● **Task objective**: Only lines that contain the word "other" are to be returned from the data below.

-------------------------

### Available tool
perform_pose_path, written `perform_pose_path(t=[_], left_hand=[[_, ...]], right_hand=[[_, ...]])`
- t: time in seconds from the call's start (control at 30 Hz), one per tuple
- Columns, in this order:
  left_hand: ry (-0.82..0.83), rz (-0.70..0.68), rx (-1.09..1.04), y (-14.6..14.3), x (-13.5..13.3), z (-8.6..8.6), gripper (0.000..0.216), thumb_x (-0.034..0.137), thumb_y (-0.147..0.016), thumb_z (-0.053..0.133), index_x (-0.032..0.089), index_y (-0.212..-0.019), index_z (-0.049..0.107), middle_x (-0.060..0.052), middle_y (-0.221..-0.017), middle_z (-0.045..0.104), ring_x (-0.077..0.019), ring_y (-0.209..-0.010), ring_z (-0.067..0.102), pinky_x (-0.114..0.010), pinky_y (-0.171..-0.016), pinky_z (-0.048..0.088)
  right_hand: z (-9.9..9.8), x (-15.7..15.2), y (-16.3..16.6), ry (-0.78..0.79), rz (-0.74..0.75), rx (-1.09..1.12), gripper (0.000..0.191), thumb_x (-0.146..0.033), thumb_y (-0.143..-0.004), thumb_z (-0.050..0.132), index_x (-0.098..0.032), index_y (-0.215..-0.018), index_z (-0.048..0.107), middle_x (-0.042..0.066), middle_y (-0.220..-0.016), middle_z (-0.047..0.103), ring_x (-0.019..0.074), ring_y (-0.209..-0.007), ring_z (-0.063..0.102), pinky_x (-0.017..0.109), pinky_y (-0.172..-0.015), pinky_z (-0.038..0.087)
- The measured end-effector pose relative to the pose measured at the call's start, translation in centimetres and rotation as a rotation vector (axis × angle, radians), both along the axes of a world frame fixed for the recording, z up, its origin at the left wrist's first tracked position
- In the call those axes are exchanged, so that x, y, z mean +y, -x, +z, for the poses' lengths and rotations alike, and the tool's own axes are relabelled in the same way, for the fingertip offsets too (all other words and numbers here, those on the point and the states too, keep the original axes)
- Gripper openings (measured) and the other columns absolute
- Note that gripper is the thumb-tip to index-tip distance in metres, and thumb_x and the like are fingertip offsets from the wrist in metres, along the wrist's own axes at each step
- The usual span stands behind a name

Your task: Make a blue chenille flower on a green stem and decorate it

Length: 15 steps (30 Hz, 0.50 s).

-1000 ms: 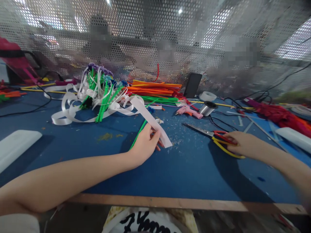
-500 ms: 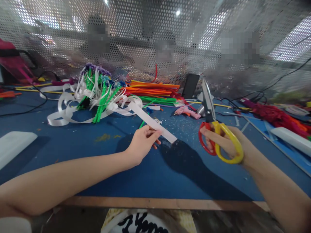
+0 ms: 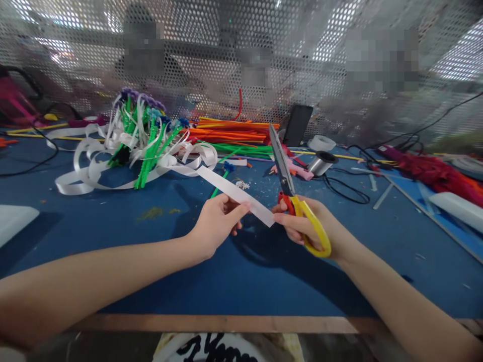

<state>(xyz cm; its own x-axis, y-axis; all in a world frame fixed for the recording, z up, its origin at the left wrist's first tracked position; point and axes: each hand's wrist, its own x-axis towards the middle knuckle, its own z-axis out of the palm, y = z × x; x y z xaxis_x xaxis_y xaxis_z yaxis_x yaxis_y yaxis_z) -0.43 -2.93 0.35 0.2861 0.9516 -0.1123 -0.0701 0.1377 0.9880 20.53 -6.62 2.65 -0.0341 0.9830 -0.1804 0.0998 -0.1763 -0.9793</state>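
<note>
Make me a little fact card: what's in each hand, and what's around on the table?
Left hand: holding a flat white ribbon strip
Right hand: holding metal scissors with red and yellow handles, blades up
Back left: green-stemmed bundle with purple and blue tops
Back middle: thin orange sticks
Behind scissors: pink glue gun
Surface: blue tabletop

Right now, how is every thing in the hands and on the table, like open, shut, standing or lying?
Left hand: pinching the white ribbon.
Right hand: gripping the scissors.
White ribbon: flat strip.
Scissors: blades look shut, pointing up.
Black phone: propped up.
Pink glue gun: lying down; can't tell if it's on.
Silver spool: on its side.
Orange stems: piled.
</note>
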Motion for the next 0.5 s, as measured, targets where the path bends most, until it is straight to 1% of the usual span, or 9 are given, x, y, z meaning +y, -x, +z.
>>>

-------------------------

● **Task output**:
- In the call those axes are exchanged, so that x, y, z mean +y, -x, +z, for the poses' lengths and rotations alike, and the tool's own axes are relabelled in the same way, for the fingertip offsets too (all other words and numbers here, those on the point and the states too, keep the original axes)
- Gripper openings (measured) and the other columns absolute

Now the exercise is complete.